ACTIVITY ▸ Repeat every line of the material that follows, word for word.

RECORDED INFORMATION ▸
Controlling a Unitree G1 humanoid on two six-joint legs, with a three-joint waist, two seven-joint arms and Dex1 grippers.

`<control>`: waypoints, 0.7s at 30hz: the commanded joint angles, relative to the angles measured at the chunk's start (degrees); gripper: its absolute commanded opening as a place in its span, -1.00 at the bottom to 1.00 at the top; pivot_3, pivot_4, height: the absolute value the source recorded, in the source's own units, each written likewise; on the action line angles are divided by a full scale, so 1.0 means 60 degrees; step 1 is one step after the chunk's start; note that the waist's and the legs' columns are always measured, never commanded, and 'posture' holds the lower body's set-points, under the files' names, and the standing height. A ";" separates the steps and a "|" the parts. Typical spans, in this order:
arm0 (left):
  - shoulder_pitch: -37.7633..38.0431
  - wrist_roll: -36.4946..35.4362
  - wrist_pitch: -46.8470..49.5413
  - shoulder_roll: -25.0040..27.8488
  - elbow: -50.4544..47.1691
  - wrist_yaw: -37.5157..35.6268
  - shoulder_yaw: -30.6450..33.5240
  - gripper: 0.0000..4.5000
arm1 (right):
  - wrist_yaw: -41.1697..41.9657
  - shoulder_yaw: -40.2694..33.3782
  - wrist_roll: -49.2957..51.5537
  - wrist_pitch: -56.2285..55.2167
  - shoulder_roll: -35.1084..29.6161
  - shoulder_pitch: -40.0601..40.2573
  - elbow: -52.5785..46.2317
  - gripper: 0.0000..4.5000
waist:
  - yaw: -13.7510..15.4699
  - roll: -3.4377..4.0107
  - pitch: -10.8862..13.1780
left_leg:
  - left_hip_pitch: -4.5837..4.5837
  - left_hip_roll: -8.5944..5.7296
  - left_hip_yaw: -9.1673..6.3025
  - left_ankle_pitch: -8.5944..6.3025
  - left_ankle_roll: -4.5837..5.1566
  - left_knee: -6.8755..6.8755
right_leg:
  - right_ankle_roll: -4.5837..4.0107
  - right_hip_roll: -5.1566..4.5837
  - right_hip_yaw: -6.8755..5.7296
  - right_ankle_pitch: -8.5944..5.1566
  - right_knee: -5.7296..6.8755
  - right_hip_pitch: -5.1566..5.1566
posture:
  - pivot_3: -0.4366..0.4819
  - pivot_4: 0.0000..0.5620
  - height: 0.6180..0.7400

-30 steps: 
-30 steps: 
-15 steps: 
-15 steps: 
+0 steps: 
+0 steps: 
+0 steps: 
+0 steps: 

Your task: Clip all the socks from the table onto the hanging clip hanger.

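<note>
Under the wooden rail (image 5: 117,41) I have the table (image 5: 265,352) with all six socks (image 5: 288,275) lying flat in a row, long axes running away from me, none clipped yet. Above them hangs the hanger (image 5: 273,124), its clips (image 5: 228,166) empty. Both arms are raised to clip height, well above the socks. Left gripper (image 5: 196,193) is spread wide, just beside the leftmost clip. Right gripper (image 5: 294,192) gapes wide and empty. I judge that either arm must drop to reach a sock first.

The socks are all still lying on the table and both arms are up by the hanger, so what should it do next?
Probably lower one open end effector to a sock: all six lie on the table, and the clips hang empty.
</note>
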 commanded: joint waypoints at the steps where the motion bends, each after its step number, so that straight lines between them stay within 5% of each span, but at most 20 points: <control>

ANSWER TO THIS EXERCISE ▸
Controlling a Unitree G1 humanoid on two six-joint legs, with a three-joint waist, two seven-joint arms and Dex1 grippers.

`<control>`: waypoints, 0.7s at 30hz: the commanded joint angles, relative to the angles measured at the chunk's start (degrees); gripper: its absolute commanded opening as a place in its span, -1.00 at the bottom to 1.00 at the top; pivot_3, pivot_4, height: the absolute value the source recorded, in the source's own units, each written likewise; on the action line angles are divided by a full scale, so 1.0 means 60 degrees; step 1 is one step after the chunk's start; note that the waist's and the legs' columns are always measured, never commanded, and 'posture' holds the lower body's set-points, under the files' names, and the standing height. A ";" separates the steps and a "|" the parts. Typical spans, in this order:
arm0 (left):
  - shoulder_pitch: -37.7633..38.0431
  - wrist_roll: -36.4946..35.4362
  - wrist_pitch: -46.8470..49.5413
  - shoulder_roll: -25.0040..27.8488
  - elbow: -50.4544..47.1691
  - wrist_yaw: -37.5157..35.6268
  - shoulder_yaw: -30.6450..33.5240
  - gripper: 0.0000..4.5000
arm1 (right):
  - wrist_yaw: -41.1697..41.9657
  - shoulder_yaw: -40.2694..33.3782
  - wrist_roll: -49.2957..51.5537
  - wrist_pitch: -56.2285..55.2167
  - shoulder_roll: -35.1084..29.6161
  - shoulder_pitch: -40.0601..40.2573
  - elbow: -52.5785..46.2317
  - gripper: 0.0000..4.5000
waist:
  - yaw: -13.7510..15.4699
  - roll: -3.4377..4.0107
  - pitch: -10.8862..13.1780
left_leg:
  - left_hip_pitch: -4.5837..4.5837
  - left_hip_roll: -8.5944..5.7296
  - left_hip_yaw: -9.1673..6.3025
  - left_ankle_pitch: -8.5944..6.3025
  - left_ankle_roll: -4.5837..5.1566
  - left_knee: -6.8755..6.8755
right_leg:
  - right_ankle_roll: -4.5837..4.0107
  - right_hip_roll: -5.1566..4.5837
  - right_hip_yaw: -6.8755..5.7296
  - right_ankle_pitch: -8.5944..5.1566
  - right_knee: -5.7296..6.8755
  - right_hip_pitch: -5.1566..5.1566
posture:
  - pivot_3: -0.4366..0.4819
  - pivot_4: 0.0000..0.5620
  - height: 0.6180..0.7400

-30 steps: 
-30 steps: 
-15 steps: 
-15 steps: 
+0 steps: 
+0 steps: 
+0 steps: 
+0 steps: 

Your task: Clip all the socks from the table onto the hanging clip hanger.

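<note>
Under the wooden rail (image 5: 117,41) I have the table (image 5: 265,352) with all six socks (image 5: 288,275) lying flat in a row, long axes running away from me, none clipped yet. Above them hangs the hanger (image 5: 273,124), its clips (image 5: 228,166) empty. Both arms are raised to clip height, well above the socks. Left gripper (image 5: 196,193) is spread wide, just beside the leftmost clip. Right gripper (image 5: 294,192) gapes wide and empty. I judge that either arm must drop to reach a sock first.

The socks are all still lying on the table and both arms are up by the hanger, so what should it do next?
Probably lower one open end effector to a sock: all six lie on the table, and the clips hang empty.
</note>
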 commanded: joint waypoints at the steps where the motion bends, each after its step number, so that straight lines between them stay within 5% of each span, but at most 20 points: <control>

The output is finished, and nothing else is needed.